Exercise brief
A verbatim restatement of the data, free of pictures, is what you should output.

Data extract
____

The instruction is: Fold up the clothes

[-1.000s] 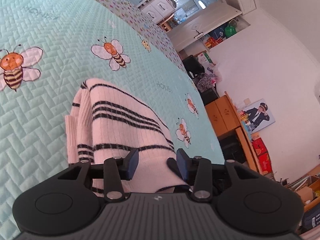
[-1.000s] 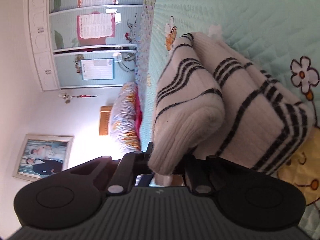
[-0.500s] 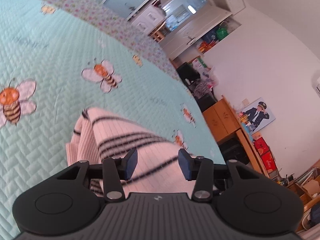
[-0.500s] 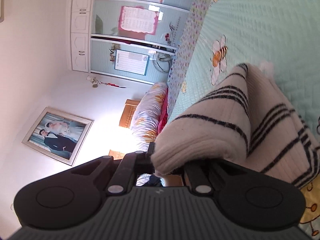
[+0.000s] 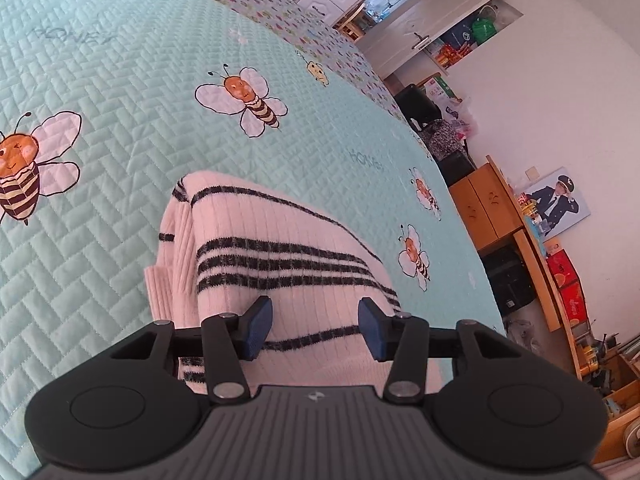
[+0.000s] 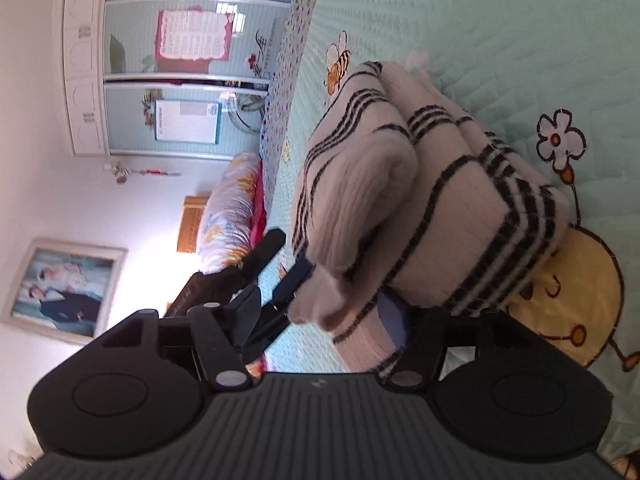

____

Finished exercise
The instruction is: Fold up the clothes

[-1.000s] 
[-1.000s] 
[-0.500s] 
[-0.500s] 
[+0.000s] 
[+0.000s] 

Work on this exercise has been completed.